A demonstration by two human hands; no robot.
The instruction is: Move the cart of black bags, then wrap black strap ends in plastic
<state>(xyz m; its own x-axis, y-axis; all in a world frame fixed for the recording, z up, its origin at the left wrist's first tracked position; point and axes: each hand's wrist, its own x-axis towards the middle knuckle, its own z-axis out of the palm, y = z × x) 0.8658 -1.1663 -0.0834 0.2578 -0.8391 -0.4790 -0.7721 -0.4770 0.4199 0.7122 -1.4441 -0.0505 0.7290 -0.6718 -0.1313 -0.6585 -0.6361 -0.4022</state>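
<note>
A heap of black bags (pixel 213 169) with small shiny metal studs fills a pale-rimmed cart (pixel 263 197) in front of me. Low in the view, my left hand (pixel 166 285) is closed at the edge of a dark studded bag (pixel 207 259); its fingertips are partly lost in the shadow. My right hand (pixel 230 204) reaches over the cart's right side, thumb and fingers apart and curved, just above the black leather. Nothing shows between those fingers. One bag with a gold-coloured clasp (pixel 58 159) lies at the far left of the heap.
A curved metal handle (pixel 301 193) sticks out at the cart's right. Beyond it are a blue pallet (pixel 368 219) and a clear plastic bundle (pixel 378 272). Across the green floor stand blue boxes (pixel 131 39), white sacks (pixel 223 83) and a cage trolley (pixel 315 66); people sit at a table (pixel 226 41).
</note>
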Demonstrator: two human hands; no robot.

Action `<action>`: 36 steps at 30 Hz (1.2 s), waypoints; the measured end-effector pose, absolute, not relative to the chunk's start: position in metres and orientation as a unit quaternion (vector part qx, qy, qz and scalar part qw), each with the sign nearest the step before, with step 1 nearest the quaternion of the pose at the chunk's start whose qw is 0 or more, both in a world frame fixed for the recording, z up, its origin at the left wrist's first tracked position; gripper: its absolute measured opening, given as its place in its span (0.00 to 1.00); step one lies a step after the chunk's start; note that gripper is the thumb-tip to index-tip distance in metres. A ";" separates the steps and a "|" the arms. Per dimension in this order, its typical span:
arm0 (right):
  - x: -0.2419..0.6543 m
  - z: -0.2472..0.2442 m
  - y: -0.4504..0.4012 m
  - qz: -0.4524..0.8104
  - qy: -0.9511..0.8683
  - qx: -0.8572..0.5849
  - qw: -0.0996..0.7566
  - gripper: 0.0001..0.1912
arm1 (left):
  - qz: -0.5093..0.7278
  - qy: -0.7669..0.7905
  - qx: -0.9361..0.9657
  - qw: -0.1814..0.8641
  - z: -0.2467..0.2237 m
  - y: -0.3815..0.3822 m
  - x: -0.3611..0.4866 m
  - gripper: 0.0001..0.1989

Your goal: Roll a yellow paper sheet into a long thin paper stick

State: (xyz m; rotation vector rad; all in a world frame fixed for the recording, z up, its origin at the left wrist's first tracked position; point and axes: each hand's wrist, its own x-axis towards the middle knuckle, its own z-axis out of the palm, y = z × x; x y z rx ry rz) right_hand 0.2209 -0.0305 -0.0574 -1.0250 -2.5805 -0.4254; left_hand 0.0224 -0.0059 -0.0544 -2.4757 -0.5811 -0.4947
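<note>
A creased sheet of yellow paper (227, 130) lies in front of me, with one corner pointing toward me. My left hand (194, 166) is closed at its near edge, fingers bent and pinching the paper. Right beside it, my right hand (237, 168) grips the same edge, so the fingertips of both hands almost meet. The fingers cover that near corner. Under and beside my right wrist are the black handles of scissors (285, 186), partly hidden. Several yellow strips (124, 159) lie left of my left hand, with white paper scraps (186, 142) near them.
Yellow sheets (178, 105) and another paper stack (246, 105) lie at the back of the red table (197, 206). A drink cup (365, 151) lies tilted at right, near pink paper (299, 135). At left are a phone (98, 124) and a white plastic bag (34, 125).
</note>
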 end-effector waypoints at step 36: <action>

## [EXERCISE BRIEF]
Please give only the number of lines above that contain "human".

## [RESULT BELOW]
2